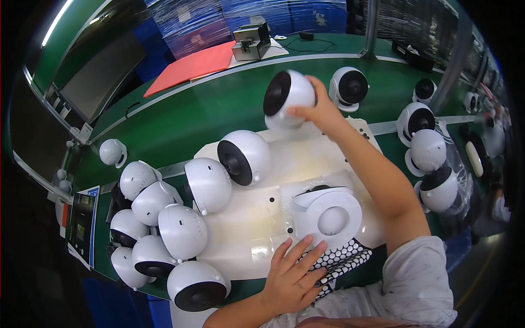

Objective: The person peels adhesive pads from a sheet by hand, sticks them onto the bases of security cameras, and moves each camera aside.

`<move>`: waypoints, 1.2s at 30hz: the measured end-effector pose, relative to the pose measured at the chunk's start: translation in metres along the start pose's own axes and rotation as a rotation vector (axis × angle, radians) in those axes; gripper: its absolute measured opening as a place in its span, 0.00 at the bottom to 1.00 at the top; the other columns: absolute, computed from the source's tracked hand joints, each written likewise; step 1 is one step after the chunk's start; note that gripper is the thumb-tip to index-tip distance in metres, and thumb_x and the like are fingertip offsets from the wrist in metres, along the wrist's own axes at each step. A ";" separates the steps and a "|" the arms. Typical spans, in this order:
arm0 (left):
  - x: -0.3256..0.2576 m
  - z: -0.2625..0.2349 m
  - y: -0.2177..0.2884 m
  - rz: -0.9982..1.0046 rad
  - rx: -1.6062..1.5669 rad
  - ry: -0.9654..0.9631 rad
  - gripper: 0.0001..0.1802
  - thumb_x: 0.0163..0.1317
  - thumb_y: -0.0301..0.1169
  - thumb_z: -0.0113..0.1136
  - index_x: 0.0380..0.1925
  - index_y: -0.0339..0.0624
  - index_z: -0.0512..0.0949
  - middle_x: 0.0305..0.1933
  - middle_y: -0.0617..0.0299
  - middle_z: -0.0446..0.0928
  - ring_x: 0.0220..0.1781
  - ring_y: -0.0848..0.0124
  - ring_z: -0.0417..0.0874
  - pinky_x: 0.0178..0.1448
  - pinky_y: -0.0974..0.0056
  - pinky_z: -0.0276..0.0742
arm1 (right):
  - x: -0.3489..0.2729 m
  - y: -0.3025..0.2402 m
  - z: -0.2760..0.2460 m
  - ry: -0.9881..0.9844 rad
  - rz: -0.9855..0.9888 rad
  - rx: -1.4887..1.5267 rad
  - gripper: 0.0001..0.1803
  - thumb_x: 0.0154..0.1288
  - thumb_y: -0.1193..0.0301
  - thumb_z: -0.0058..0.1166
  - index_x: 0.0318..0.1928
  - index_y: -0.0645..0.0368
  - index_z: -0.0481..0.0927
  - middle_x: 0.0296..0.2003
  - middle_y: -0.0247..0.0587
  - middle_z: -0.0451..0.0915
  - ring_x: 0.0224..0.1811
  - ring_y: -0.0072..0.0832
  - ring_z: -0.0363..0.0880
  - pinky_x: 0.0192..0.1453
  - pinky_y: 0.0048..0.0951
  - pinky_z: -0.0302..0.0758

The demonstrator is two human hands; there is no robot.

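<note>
My right hand grips a white globe-shaped device with a round black front, lifted above the far edge of the cream work board. The fingers wrap its right side, and the thumb presses low on the shell. Near me on the board, a white device with a ring-shaped base lies with the base facing up, on clear plastic film. My left hand lies with fingers spread at the base's near edge, over a black-and-white dotted cloth. It grasps nothing that I can see.
Several like devices crowd the left side; two more stand at the board's far left. Others line the right, beside a plastic bag. Beyond the green belt lie a red sheet and a metal box.
</note>
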State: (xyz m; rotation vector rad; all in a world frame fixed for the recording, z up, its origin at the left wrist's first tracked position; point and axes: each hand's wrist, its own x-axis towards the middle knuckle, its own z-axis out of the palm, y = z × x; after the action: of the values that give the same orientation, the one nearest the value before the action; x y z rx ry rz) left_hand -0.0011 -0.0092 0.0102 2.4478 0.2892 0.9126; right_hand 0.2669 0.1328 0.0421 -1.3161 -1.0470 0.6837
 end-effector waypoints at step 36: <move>-0.002 0.002 -0.002 -0.178 -0.202 0.228 0.08 0.46 0.23 0.63 0.21 0.34 0.72 0.20 0.54 0.74 0.18 0.65 0.74 0.21 0.68 0.67 | -0.208 -0.055 -0.014 -0.421 -0.917 -0.546 0.16 0.48 0.71 0.56 0.41 0.55 0.76 0.38 0.31 0.75 0.42 0.29 0.74 0.41 0.30 0.65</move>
State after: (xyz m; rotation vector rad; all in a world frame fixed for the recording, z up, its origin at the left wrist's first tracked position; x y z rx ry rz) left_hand -0.0008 -0.0088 0.0065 2.1001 0.4639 1.0870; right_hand 0.1858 -0.0672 0.0502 -0.9642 -2.0893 -0.0538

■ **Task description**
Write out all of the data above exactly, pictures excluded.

■ **Problem solution**
Objective: The person peels adhesive pads from a sheet by hand, sticks them onto the bases of security cameras, and moves each camera aside.

`<move>`: waypoints, 1.2s at 30hz: the measured end-effector pose, relative to the pose measured at the chunk's start: translation in metres along the start pose's own axes and rotation as a rotation vector (axis × angle, radians) in those axes; gripper: its absolute measured opening as a place in its span, 0.00 at the bottom to 1.00 at the top; the other columns: absolute, computed from the source's tracked hand joints, each written likewise; step 1 is one step after the chunk's start; note that gripper is the thumb-tip to index-tip distance in metres, and thumb_x and the like are fingertip offsets from the wrist in metres, along the wrist's own axes at each step. A ";" separates the steps and a "|" the arms. Typical spans, in this order:
arm0 (left):
  - x: -0.3256..0.2576 m
  - z: -0.2625..0.2349 m
  - y: -0.2177..0.2884 m
  - rz: -0.9982..1.0046 rad
  - rx: -1.6062..1.5669 rad
  - ry: -0.9654..0.9631 rad
  - gripper: 0.0001..0.1802
  - thumb_x: 0.0163..0.1317
  - thumb_y: -0.0301..0.1169
  - thumb_z: -0.0113..0.1136
  - index_x: 0.0380..0.1925
  - index_y: -0.0339..0.0624
  - index_z: -0.0512..0.0949
  - middle_x: 0.0305..0.1933
  - middle_y: -0.0617..0.0299
  - middle_z: -0.0446..0.0928
  - ring_x: 0.0220..0.1781
  - ring_y: -0.0848..0.0124
  - ring_z: -0.0417..0.0874
  - pinky_x: 0.0178..0.1448
  - pinky_y: -0.0974..0.0056
  - pinky_z: -0.0276..0.0742
arm1 (right):
  - x: -0.3489..0.2729 m
  - y: -0.3025..0.2402 m
  - z: -0.2760..0.2460 m
  - ry: -0.9881..0.9844 rad
  - rz: -0.9855..0.9888 rad
  - rx: -1.4887..1.5267 rad
  - gripper: 0.0001..0.1803
  - thumb_x: 0.0154..0.1288
  - thumb_y: -0.1193..0.0301
  - thumb_z: -0.0058..0.1166
  - index_x: 0.0318..0.1928
  - index_y: -0.0645..0.0368
  - index_z: -0.0481..0.0927
  - middle_x: 0.0296..0.2003
  - middle_y: -0.0247..0.0587
  - middle_z: -0.0451..0.0915
  - ring_x: 0.0224..0.1811
  - ring_y: -0.0072..0.0832
  - ring_z: -0.0363..0.0880
  - pinky_x: 0.0192..0.1453
  - pinky_y: 0.0048..0.0951
  - pinky_z: -0.0302..0.0758

The demonstrator is two human hands; there is no robot.

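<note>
My right hand grips a white globe-shaped device with a round black front, lifted above the far edge of the cream work board. The fingers wrap its right side, and the thumb presses low on the shell. Near me on the board, a white device with a ring-shaped base lies with the base facing up, on clear plastic film. My left hand lies with fingers spread at the base's near edge, over a black-and-white dotted cloth. It grasps nothing that I can see.
Several like devices crowd the left side; two more stand at the board's far left. Others line the right, beside a plastic bag. Beyond the green belt lie a red sheet and a metal box.
</note>
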State: (xyz m; rotation vector rad; all in a world frame fixed for the recording, z up, its origin at the left wrist's first tracked position; point and axes: each hand's wrist, its own x-axis towards the middle knuckle, its own z-axis out of the palm, y = z × x; after the action: of the values that give the same orientation, the one nearest the value before the action; x y z rx ry rz) left_hand -0.0011 -0.0092 0.0102 2.4478 0.2892 0.9126; right_hand 0.2669 0.1328 0.0421 -1.3161 -1.0470 0.6837
 end-effector waypoints at step 36: <move>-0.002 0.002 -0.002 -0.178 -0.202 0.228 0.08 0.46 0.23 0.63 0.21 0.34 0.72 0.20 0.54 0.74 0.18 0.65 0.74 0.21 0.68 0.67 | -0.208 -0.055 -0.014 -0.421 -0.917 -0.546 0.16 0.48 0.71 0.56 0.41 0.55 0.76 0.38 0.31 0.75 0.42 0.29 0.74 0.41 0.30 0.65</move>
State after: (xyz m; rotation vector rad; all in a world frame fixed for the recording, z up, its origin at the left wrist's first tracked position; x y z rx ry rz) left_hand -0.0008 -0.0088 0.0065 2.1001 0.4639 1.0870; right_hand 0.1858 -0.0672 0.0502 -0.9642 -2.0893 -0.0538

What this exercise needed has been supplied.